EXERCISE
From the line that contains "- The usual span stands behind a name" to the last line of the data, every line is to be transcribed exactly; no other line is to be included.

** Opening DATA BELOW block **

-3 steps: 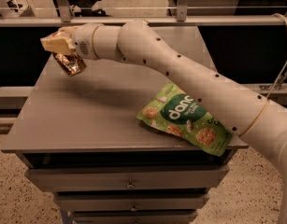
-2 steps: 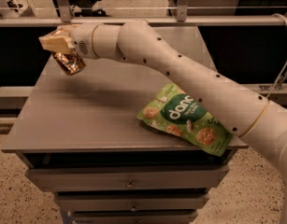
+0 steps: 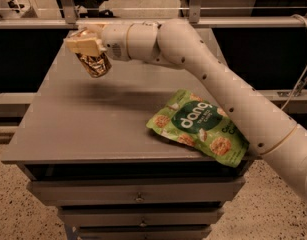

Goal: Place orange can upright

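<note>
Orange-brown mottled soda can [image 3: 97, 65] hanging in air, tilted, lower end pointing down and right. Sitting above rear left part of grey flat-topped cabinet [image 3: 88, 129], not touching it; its shadow falling on top beneath. Cream two-finger gripper [image 3: 87, 46] clamping can's upper part from above. White jointed arm [image 3: 218, 79] reaching in from right, crossing over rear of cabinet top. Green "dang" snack bag [image 3: 198, 126] lying flat near front right corner, well apart from can. Grey drawers [image 3: 138, 191] showing below top.
</note>
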Tool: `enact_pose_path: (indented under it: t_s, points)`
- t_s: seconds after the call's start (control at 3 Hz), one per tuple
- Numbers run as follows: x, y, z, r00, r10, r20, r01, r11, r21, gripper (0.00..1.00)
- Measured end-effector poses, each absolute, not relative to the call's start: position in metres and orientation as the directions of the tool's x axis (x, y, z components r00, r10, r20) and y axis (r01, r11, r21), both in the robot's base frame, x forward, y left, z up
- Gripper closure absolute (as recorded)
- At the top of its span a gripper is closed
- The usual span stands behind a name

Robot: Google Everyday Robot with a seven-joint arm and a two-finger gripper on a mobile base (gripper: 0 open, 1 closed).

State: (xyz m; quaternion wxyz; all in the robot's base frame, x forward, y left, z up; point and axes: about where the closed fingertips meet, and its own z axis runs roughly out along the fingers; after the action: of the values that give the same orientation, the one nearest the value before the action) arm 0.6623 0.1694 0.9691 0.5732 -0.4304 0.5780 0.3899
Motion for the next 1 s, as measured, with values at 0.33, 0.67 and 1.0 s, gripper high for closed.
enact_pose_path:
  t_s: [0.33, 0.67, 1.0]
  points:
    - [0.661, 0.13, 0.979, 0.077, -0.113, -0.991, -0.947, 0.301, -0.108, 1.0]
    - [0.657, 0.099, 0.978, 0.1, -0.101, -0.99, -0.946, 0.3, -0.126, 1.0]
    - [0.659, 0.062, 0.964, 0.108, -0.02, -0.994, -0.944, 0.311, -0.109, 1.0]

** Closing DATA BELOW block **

RESULT FOR THIS TASK
- The usual span stands behind a name

Robot: Google Everyday Robot with a seven-joint arm and a two-finger gripper on a mobile base (gripper: 0 open, 1 closed).

State: (xyz m; quaternion wxyz; all in the robot's base frame, x forward, y left, z up; point and axes: about where the closed fingertips meet, and its own z axis runs roughly out along the fingers; after the action: of the values that give the same orientation, the one nearest the value before the action) arm 0.6623 0.1694 0.9691 0.5732 -0.4304 0.5780 0.3899
Motion for the next 1 s, as measured, with values at 0.33, 0.67 and 1.0 s, gripper high for closed.
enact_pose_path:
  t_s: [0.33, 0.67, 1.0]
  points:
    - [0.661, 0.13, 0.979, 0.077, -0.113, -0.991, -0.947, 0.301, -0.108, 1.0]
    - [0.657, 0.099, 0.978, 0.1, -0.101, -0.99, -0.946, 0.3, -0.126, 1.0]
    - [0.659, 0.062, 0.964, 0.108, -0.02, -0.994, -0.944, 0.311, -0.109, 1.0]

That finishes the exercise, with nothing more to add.